= Tom Cottrell =

Scottish chemist

Prof Tom Leadbetter Cottrell DSc FRSE (8 June 1923 – 2 June 1973) was an influential Scottish chemist. He is best remembered as a co-founder and first Principal of the University of Stirling, and founder of the Macrobert Arts Centre in Stirling. He wrote several popular academic textbooks on the subject of chemistry.

==Life==
He was born in Edinburgh on 8 June 1923, the son of Lily and Allin Cottrell, a lecturer in chemistry at the University of Edinburgh. He attended George Watson’s College and then studied chemistry at the University of Edinburgh, graduating with a B.Sc. in 1943.

From 1943 he worked at the Nobel Division of ICI, based at Ardeer working on the manufacture of explosives. He worked here until 1959. In 1952 he was awarded the Meldola Medal by the Institute of Chemistry.
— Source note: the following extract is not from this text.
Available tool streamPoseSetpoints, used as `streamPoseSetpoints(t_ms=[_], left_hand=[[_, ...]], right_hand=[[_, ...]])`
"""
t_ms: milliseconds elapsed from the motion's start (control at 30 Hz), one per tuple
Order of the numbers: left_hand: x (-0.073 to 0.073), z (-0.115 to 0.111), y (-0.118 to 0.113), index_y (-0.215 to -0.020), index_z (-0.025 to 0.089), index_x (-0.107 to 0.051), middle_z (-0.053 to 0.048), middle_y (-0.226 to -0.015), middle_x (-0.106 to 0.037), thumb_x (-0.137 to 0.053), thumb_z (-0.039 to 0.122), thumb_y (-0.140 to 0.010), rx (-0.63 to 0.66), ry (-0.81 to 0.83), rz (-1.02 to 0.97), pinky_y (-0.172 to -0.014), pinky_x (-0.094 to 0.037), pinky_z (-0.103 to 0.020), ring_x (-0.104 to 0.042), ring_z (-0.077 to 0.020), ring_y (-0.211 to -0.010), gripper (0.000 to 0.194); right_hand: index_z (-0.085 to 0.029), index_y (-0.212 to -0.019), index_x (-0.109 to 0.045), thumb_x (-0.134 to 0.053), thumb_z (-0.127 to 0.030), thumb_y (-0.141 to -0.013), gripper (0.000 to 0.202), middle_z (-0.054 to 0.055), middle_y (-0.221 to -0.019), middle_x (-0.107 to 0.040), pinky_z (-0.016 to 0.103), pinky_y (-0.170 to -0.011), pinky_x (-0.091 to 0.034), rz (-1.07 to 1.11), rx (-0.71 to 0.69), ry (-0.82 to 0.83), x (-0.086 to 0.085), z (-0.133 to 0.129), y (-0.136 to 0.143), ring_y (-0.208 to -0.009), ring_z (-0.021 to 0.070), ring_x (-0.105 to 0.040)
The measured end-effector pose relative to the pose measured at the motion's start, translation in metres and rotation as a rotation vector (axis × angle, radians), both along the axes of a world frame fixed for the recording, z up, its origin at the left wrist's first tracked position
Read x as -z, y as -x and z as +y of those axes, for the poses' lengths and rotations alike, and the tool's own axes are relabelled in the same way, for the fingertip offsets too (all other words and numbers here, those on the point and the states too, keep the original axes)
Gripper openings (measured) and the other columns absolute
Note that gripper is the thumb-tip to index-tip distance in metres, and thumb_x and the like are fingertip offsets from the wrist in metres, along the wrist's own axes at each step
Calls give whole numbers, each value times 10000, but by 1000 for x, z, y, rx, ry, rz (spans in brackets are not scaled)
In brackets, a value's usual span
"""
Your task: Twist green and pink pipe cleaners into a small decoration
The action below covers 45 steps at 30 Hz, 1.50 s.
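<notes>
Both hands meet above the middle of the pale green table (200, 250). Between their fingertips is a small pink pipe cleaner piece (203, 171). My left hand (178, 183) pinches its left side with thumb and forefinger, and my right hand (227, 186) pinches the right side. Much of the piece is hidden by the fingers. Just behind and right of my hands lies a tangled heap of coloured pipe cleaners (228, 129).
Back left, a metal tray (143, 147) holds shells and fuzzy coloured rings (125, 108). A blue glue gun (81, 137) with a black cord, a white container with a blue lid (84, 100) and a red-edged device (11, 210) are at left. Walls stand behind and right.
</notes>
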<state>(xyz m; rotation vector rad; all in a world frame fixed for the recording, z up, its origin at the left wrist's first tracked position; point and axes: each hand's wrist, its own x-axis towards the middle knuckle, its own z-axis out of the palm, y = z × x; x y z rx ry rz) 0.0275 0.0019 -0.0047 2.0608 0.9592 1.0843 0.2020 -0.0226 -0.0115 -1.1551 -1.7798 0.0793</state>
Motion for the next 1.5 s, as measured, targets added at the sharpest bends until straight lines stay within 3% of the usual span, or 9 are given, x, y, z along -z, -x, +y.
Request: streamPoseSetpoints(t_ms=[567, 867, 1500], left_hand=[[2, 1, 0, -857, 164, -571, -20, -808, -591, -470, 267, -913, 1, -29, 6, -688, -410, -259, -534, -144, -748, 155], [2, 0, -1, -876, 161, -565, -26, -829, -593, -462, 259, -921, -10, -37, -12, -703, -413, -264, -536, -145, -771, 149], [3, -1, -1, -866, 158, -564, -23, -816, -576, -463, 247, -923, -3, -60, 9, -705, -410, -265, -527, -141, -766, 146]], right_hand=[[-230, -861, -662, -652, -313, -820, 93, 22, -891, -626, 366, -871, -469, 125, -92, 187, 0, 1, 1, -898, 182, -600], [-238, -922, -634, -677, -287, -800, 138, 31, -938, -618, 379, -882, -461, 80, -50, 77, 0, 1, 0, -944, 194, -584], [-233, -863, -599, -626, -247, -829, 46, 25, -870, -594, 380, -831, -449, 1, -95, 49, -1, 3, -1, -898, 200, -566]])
From 1959 until 1965 he was Professor of Chemistry at the University of Edinburgh. Following the award of a D.Sc. from the university in 1958, he was elected a Fellow of the Royal Society of Edinburgh in 1960, his proposers including James Kendall and Mowbray Ritchie. From 1965 he became involved in the creation of the University of Stirling both physically and in terms of creating its administrative structure. The university was sited in open countryside, just north of Stirling, and was one of the wave of purpose-built modern universities being created across Britain in the late 20th century. It centred on Airthrey Castle but this was too small to serve as much more than simply a focal point within the university. Cottrell’s office in these years was in the Garden Cottage of the castle’s estate.
He was also an enthusiastic sailor, racing a Dragon Class yacht (Vodka) on the Firth of Forth at Granton at the Royal Forth Yacht Club, and later (Cressid) on the Clyde.
In 1967, on completion of the essential core buildings of the university, he became the first Principal and Vice-Chancellor of the University of Stirling and immediately began promoting the arts at the university. This included the creation of the highly forward-looking Macrobert Arts Centre, on the east side of the university campus.

Outside his academic interests, Cottrell was an appreciator of fine art and established a substantial collection of Scottish art for the university, beginning with the acquisition of 14 paintings by John Duncan Fergusson from his widow, Margaret Morris. The collection expanded to include works by John Bellany, Anne Redpath, Joan Eardley, Elizabeth Blackadder, Eduardo Paolozzi.

He died of a heart attack, at home in Stirling on 2 June 1973, aged 49.

==Publications==
- The Strengths of Chemical Bonds (1958)
- Molecular Energy Transfer in Gases (1961)
- Chemistry (1963)
- Dynamic Aspects of Molecular Energy States (1965)

==Family==
He married Marie Findlay (1924–2014) in 1950 and had two sons, Allin and John.